Y es que él defiende un aprendizaje que sirva para la vida, que no sacrifique las
potencialidades del presente a un futuro hipotético, porque para Dewey “el presente
afecta al futuro de algún modo”. Crear experiencias valiosas, como tarea de
quien educa, es depositar en él la responsabilidad de un futuro de plena
madurez, de la capacidad de extraer de la experiencia un conocimiento que
sea capaz de mejorar las condiciones objetivas en que se desarrollaran las
futuras experiencias.

De este libro a la vez sencillo y profundo, extraemos también la apuesta de Dewey


por la democracia. ¿Por qué, en definitiva deberíamos preferir la educación
progresiva a la tradicional? La educación progresiva, para el filósofo, es la que
está más cerca de la democracia y la razón (y no la causa) por la que él la
prefiere es porque “la consulta mutua y las convicciones logradas por persuasión
hacen posible una mejor cualidad de experiencia en una escala más amplia que la
que puede ofrecerse de otro modo”.

A modo de conclusión destacamos que Dewey cree en un educador, que lejos de


dejar librada la experiencia de los niños a sus necesidades e intereses, como suele
pensarse y decirse para defender una educación progresiva, valora profundamente
e incluso le otorga una enorme responsabilidad al educador y no por ello
desmereciendo los intereses y capacidades del niño ya que sino negaría el principio
de interacción. Asimismo da importancia a los conocimientos pasados. El problema
no es que los conocimientos pertenezcan a este, el problema se centra en la forma
en que estos se relacionan con la propia experiencia de los alumnos.

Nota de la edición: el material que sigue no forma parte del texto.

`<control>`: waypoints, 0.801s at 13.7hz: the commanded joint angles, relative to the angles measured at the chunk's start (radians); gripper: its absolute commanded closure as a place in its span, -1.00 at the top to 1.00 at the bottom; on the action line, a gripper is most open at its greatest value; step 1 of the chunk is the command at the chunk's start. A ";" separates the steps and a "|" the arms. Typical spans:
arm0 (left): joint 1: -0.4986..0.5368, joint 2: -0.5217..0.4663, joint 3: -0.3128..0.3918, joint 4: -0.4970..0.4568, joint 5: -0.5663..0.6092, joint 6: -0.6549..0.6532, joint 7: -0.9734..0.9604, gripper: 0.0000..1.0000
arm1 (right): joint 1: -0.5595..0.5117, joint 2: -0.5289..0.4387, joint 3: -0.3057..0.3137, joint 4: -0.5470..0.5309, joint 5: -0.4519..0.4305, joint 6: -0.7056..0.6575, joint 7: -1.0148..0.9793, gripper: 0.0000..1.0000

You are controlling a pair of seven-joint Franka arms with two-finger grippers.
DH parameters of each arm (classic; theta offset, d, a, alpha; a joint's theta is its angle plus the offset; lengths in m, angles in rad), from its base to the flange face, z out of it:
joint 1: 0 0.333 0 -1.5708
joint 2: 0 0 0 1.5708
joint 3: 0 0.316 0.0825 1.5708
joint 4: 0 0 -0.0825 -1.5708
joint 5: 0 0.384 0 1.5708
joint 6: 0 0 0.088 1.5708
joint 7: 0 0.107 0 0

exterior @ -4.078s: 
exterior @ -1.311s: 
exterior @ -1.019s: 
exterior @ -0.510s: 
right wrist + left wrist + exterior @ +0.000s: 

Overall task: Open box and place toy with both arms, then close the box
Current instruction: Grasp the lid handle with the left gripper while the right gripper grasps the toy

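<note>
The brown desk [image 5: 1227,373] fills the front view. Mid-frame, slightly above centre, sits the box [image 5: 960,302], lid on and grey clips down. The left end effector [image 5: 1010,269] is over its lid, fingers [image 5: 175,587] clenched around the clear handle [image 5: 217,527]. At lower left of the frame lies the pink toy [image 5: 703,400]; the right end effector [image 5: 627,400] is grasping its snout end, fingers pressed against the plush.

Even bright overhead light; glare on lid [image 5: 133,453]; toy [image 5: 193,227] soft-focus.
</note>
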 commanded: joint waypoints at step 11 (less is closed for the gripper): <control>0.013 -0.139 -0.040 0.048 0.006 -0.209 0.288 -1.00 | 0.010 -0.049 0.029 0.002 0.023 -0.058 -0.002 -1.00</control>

John Dewey, aun hoy, constituye una referencia insoslayable para quien desee
pensar en otra forma de educar, quien desee otro tipo de experiencia educativa,
pero también, para quien desee una sociedad mejor. Ante una realidad educativa
fragmentada, sufriendo todavía las consecuencias de las políticas neoliberales,
abre y reabre la posibilidad de preguntarse, al menos, por la relación entre
educación y democracia (como se llamara uno de sus libros), entre la posibilidad no
solo de una educación más democrática, sino también sobre la posibilidad y la
necesidad de educar para una sociedad más democrática.